◆ Aim of the task: The line containing "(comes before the" marks the end: extract everything from the first line of the data through that line, exactly, with no pictures.

◆ Exercise data:
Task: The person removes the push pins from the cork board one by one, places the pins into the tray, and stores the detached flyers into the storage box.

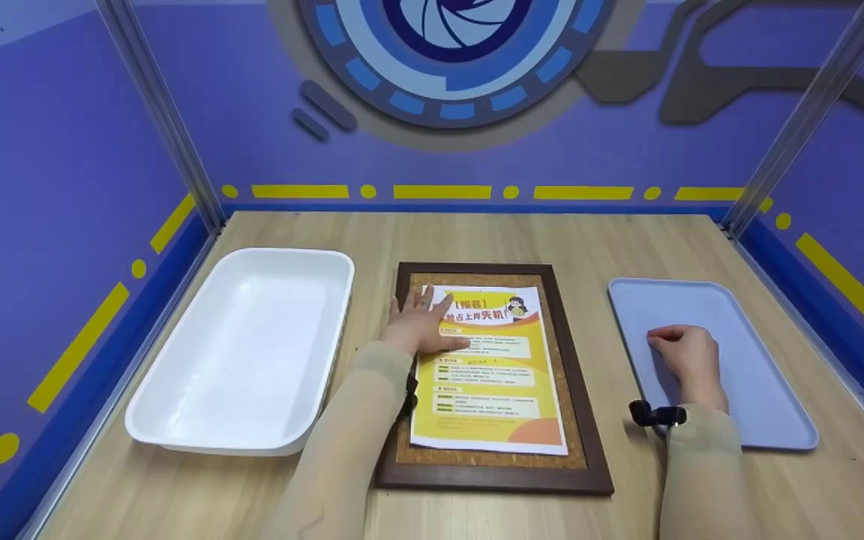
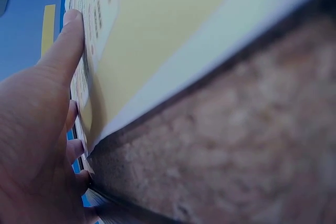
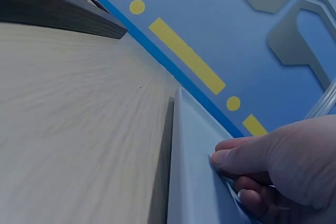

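One poster [image 1: 503, 379] on one framed corkboard [image 1: 499, 478] is partly covered by the spread left hand [image 1: 419, 326]. The right hand [image 1: 691, 358] is curled over one tray [image 1: 756, 390], nothing visibly pinched; leftward, one basin [image 1: 252, 360] is seen.

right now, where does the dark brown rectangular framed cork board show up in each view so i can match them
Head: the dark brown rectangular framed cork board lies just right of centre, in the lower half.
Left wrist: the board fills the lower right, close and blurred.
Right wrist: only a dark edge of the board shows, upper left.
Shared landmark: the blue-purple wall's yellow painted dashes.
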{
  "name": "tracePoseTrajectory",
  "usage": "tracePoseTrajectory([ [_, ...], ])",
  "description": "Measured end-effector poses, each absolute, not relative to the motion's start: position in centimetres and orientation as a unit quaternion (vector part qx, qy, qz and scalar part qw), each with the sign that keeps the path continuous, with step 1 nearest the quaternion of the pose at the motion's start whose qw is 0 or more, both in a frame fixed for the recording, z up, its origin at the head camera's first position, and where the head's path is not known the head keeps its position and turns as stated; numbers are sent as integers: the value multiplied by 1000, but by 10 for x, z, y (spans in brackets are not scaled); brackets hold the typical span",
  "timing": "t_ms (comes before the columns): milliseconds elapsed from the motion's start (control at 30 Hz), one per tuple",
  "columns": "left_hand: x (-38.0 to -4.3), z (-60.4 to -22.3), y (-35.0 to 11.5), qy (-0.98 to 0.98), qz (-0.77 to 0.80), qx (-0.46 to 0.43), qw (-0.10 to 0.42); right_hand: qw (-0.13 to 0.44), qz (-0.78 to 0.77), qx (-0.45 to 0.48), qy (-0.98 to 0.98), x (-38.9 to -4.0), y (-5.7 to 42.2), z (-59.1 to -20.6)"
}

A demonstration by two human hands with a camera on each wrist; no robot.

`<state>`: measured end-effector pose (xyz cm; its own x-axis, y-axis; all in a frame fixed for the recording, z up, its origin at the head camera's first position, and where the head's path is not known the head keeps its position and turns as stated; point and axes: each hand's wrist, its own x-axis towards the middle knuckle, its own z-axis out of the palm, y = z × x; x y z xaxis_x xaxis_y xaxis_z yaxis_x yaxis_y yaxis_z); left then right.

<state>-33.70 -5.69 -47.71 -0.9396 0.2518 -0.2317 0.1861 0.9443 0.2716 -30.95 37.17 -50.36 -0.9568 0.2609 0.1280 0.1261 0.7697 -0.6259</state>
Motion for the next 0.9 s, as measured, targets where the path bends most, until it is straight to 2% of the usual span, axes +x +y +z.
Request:
tracePoseTrajectory([
  [300,-338,-478,-57,977,126,112,133,82,333,-107,-933,-309,372,-502],
  [900,-336,-477,-58,976,120,119,135,148,414,-113,-891,-310,351,-478],
])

◆ Response to the task:
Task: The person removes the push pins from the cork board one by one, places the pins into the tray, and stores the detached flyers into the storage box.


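One poster [image 1: 503, 379] on one framed corkboard [image 1: 499, 478] is partly covered by the spread left hand [image 1: 419, 326]. The right hand [image 1: 691, 358] is curled over one tray [image 1: 756, 390], nothing visibly pinched; leftward, one basin [image 1: 252, 360] is seen.

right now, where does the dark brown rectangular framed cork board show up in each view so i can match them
Head: the dark brown rectangular framed cork board lies just right of centre, in the lower half.
Left wrist: the board fills the lower right, close and blurred.
Right wrist: only a dark edge of the board shows, upper left.
Shared landmark: the blue-purple wall's yellow painted dashes.
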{
  "name": "tracePoseTrajectory",
  "usage": "tracePoseTrajectory([ [_, ...], ])",
  "description": "Measured end-effector poses, each absolute, not relative to the motion's start: position in centimetres and orientation as a unit quaternion (vector part qx, qy, qz and scalar part qw), each with the sign that keeps the path continuous, with step 1 nearest the quaternion of the pose at the motion's start whose qw is 0 or more, both in a frame fixed for the recording, z up, its origin at the head camera's first position, and where the head's path is not known the head keeps its position and turns as stated; numbers are sent as integers: the value multiplied by 1000, but by 10 for x, z, y (spans in brackets are not scaled); brackets hold the typical span",
  "timing": "t_ms (comes before the columns): milliseconds elapsed from the motion's start (control at 30 Hz), one per tuple",

That wraps up the exercise.